I am disappointed that I purchased the 3 month membership. I for sure will not be renewing this membership.
Anonymous
April 8,2012 at 09:22 pmI'm totally unhappy with this site. I've been on a month and have received one match who never even bothered to finish answering questions. I've been very disappointed in eH. I don't have a strange profile, I'm not looking for perfect, but of the two matches I've been sent in ONE MONTH, one of them was from another planet. Hello...eH...I answered every single question, and you sent me a total loser. This will be my last time to use this service. Very disappointing.
Anonymous
April 6,2012 at 04:30 pmI've been on POF and Match.com. Second time around on eHarmony. In all of those dating services, it seems that the men need the women to take the first step and the many that follow if there are to be more dates. I've asked some of the men why they never take the initiative and ask a woman on a date. They say they are afraid of rejection and want to wait for the woman to make the move. Really?

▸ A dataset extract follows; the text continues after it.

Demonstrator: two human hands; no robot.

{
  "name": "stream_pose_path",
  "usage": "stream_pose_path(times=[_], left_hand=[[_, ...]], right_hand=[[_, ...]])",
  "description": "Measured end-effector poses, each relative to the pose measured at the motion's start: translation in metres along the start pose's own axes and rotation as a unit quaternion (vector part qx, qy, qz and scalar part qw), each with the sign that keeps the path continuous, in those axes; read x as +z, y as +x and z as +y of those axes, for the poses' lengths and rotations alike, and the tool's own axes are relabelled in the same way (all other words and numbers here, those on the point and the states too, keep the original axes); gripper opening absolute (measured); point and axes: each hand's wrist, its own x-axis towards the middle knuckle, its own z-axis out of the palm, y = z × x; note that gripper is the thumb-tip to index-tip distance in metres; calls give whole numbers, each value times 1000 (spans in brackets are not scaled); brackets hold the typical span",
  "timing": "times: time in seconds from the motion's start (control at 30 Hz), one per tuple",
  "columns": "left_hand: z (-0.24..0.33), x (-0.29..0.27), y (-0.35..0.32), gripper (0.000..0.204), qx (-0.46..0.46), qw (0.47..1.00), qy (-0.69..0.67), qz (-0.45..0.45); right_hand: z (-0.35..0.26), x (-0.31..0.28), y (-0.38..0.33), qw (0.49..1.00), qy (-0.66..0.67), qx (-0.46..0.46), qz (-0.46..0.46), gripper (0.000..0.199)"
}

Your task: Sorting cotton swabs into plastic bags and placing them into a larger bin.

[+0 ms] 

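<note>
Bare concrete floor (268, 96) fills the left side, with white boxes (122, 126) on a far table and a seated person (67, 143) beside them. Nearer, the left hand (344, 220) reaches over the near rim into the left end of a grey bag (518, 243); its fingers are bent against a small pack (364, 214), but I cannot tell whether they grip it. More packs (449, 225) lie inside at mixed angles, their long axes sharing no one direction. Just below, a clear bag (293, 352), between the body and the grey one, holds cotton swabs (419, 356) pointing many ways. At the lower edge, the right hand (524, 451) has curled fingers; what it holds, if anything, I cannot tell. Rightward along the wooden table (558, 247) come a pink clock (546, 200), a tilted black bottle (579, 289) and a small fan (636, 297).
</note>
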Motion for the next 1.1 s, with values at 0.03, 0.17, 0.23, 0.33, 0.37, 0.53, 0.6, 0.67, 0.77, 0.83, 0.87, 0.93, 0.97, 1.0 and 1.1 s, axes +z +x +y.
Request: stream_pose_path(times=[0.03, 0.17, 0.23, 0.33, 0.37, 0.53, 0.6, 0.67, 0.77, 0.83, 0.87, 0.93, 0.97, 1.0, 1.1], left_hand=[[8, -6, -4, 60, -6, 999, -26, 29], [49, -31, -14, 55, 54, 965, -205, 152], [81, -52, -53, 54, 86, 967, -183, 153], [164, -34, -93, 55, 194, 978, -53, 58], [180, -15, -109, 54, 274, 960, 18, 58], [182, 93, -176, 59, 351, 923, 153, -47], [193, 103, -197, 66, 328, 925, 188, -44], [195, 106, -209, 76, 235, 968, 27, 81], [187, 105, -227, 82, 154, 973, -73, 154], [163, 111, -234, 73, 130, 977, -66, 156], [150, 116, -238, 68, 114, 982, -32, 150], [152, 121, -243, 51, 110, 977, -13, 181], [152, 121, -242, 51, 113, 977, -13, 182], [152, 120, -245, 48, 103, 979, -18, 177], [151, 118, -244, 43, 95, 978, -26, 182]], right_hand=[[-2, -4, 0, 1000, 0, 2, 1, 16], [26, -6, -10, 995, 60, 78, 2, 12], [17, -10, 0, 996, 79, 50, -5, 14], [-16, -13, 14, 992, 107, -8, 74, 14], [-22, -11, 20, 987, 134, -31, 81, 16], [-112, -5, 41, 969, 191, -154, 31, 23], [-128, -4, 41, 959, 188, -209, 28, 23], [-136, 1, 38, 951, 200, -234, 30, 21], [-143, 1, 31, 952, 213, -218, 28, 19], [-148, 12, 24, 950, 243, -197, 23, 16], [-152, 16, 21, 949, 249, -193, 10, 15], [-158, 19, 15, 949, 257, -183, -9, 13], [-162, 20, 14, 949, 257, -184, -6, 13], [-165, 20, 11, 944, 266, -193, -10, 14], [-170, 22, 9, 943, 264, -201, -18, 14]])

Men, if you are really interested in a woman it would be best if you let her know. We are not mind readers. Relationships are a two way street. We may just interpret your lack of initiative as a lack of interest and you could be missing out on the opportunity of finding your best friend.
Anonymous
April 5,2012 at 02:49 pmDo not waste your money on this site. I was sent one match over a six week period, and he wasn't a paying member, so he never even finished the questions before he was kicked off. One match they sent me was four state away. I'm a busy professional in a professional town of a significant size. Surely, there is someone who, like me, lives locally. Do not waste your money, this will be my last time.
Anonymous
April 5,2012 at 01:47 pmI am very disappointed in the matches that I have received. I am 51 years old and the matches eH has been sending me are either in their mid 30's or early 70's! Not the 45-55 that I requested. I will never sign up again nor will I ever recommend this site to friends. In fact, I will try to discourage anyone I know who says they are planning to try it. The biggest waste of $60+ I ever spent!
Anonymous
April 4,2012 at 05:27 pmI'm totally unhappy with this site. I've been on a month and have received one match who never even bothered to finish answering questions. I've been very disappointed in eH. I don't have a strange profile, I'm not looking for perfect, but of the two matches I've been sent in ONE MONTH, one of them was from another planet. Hello...eH...I answered every single question, and you sent me a total loser. This will be my last time to use this service. Very disappointing.
Behzad
April 5,2012 at 01:23 pmSend me your pic. & your profile. I can't believe they did you this way
Rachel
April 3,2012 at 08:34 amI like eh so far. Lots of cute matches & lots of communications; text, emails & calls. Haven't been on any dates yet but been asked several times. I'm just taking my time and getting to know these guys really well before I take that plung. I've got a lunch date for next week so I'm hopeful. What I have heard from a lot of guys is that the women are so emotional and needy that they freak out and run for the hills. All the poor me's and sad situations. They want a awesome match too. That's why they paid their money too. When you jump out of the gate whining. What do you expect? Anyway, I like eh and I'm sticking around for a while or until it's not needed anymore.
Anonymous
April 2,2012 at 04:23 pmThis is my second time on eharmony. I am very disappointed this time and feel it is a waste of time and money. I rarely get any matches-and those I do are hardly a match!